• [Task brief] The required output is the lines of the listing from the beginning through the line containing "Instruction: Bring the", each copied exactly, without any pictures.

• [Information provided]
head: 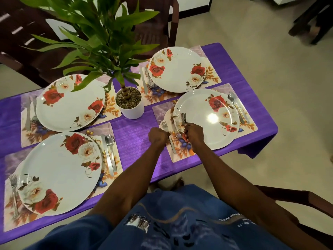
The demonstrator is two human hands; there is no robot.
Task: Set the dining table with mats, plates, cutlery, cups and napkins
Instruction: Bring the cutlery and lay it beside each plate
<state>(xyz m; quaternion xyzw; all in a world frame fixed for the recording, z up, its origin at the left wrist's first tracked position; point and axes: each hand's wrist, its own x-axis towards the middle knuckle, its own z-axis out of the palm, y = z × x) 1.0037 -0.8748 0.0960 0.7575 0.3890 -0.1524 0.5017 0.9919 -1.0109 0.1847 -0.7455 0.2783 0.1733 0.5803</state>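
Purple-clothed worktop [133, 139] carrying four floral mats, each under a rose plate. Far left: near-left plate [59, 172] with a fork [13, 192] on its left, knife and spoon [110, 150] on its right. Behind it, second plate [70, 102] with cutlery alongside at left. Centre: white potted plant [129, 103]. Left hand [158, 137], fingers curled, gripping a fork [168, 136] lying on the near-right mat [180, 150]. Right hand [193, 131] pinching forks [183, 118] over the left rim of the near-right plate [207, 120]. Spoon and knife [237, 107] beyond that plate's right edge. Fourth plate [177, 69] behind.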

• [Result]
head: 
The demonstrator is two human hands; there is no robot.
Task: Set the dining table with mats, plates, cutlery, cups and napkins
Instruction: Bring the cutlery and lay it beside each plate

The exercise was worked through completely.